Paul wanted to receive that “imperishable wreath,” that “crown of righteousness, which the Lord, the righteous judge, will award to me on that Day, and not only to me but also to all who have loved his appearing,” when he had “finished the race” (2 Timothy 4:7-8).  That’s why he ran the Christian race in a way so that he would win that prize.  He knew that self-control was needed, as was purpose, discipline, and diligent consistency (cf. 1 Corinthians 9:24-27).  In like manner, the Hebrew author told the Christians to whom he wrote that they too needed to run the race by “lay(ing) aside every weight, and sin which clings so closely” (Hebrews 12:1).  Both his and Paul’s exhortations are in the Bible to remind the Christians of today of these same needs.  The weights of sin – perhaps man-made religious traditions that supersede God’s Word (Matthew 15:1-9), fear of persecution or mockery (John 7:11-13), selfishness (2 Timothy 3:1-5), bitterness and resentment (Matthew 18:23-35), ungodliness (Psalm 1:4-6), or whatever they may be – must be cast off so that we may run with greater speed and endurance towards the prize of eternal life with God.
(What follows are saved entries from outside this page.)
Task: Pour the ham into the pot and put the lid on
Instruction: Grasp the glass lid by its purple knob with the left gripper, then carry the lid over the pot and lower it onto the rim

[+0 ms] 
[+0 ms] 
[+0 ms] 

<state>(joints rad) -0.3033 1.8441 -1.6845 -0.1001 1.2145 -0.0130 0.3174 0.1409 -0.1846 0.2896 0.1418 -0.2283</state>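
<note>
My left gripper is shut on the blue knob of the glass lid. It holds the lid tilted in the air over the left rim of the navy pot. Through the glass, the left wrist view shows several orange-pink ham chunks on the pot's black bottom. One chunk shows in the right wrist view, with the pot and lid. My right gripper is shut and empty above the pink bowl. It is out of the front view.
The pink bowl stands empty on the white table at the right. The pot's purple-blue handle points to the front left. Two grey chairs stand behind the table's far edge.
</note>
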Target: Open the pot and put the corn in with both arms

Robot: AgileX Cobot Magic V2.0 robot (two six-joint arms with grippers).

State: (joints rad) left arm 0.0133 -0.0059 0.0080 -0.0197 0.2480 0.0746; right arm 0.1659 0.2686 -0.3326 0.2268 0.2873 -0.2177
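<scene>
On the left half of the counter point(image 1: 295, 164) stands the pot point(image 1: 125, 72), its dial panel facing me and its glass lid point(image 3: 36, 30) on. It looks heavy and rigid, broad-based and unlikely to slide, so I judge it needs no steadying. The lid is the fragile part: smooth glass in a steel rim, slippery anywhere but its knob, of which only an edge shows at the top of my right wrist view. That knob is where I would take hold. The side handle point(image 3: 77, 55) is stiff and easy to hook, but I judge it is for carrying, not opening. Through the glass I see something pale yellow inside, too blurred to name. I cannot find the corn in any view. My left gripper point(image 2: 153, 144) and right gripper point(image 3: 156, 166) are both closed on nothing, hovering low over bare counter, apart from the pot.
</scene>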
Jesus, the “founder” (source, leader) and “perfecter” (finisher, one who completes) of our faith, is the greatest example of faith that results in endurance through suffering.  His faith is the origin of “the joy that was set before him,” the confident trust that sitting “at the right hand of the throne of God” as our King and Savior was waiting for him.  That is what gave him the motivation he needed to “endure the cross” and “despise the shame” that came with it.  By doing so, he shows us the way.  As he said, “And I, when I am lifted up from the earth, will draw all people to myself” (John 12:32).

What struggles are you facing because of your allegiance to Christ, Christian?  Is it mockery?  Ostracism?  Scorn?  Are you facing financial difficulties?  A loss of a job or a promotion?  Contempt and desertion from beloved members of your family?  Could even death be coming because of your faith?  Whatever it is, keep running the race.  Keep enduring.  Keep your eye on the joy set before you, eternal life in heaven and the wonderful words, “Well done, good and faithful servant.”